The problem> The answer is to be an exact copy of the lines below running from the line with "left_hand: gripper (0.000" down to the line with "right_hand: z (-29", both ends included, and nothing more.

Supplied data>
═══

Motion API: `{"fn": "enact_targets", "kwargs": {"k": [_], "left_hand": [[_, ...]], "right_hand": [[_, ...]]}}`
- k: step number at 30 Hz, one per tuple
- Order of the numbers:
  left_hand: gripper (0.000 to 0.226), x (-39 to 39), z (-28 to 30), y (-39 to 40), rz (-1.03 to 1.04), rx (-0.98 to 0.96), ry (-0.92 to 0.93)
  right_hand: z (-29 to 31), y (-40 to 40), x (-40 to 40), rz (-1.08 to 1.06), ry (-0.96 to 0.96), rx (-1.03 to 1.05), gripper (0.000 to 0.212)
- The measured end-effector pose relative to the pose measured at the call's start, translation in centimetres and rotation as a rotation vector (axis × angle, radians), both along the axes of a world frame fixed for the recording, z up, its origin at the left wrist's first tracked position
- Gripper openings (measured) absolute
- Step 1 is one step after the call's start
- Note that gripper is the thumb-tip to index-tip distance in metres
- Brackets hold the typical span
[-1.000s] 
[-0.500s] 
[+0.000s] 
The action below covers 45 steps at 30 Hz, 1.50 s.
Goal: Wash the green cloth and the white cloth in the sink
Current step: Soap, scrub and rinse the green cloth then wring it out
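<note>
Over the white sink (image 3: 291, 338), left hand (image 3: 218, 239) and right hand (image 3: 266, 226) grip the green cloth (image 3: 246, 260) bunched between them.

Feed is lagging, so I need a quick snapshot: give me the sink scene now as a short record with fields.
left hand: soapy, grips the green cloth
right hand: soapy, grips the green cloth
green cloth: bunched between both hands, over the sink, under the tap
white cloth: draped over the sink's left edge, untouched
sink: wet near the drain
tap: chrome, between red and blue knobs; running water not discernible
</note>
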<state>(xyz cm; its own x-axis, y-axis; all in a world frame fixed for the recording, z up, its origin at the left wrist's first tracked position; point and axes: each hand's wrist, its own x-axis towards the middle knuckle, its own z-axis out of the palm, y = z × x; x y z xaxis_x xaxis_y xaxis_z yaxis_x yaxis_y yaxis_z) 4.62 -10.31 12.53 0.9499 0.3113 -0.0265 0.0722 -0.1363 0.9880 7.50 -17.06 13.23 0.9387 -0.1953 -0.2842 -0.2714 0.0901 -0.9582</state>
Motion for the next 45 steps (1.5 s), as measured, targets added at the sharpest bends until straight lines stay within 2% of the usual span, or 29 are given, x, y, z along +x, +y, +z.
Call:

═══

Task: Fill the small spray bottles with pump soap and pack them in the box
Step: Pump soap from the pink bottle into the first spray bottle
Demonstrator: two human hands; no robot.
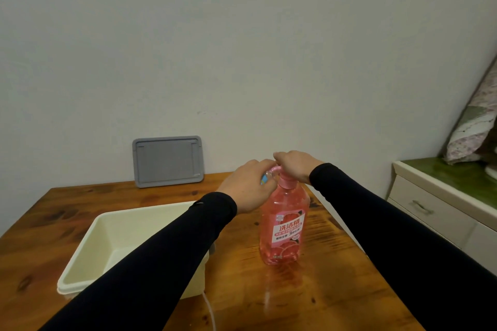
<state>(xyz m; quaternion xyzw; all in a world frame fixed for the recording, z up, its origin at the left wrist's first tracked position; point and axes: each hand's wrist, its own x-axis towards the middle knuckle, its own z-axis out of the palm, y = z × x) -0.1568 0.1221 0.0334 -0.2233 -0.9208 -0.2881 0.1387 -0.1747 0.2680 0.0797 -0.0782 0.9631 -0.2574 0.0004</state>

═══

Exercise response>
  left_hand: gripper (0.000 to 0.226), x (-39 to 39), z (-28 to 30), y (-39 to 40), rz (-1.03 to 1.04), rx (-0.98 to 0.96), ry (-0.92 to 0.93)
  right_hand: z (-29 to 31), y (-40 to 40), x (-40 to 40), rz (-1.08 to 1.06), ry (-0.96 to 0.96), rx (-1.03 to 1.05), gripper (0.000 to 0.212)

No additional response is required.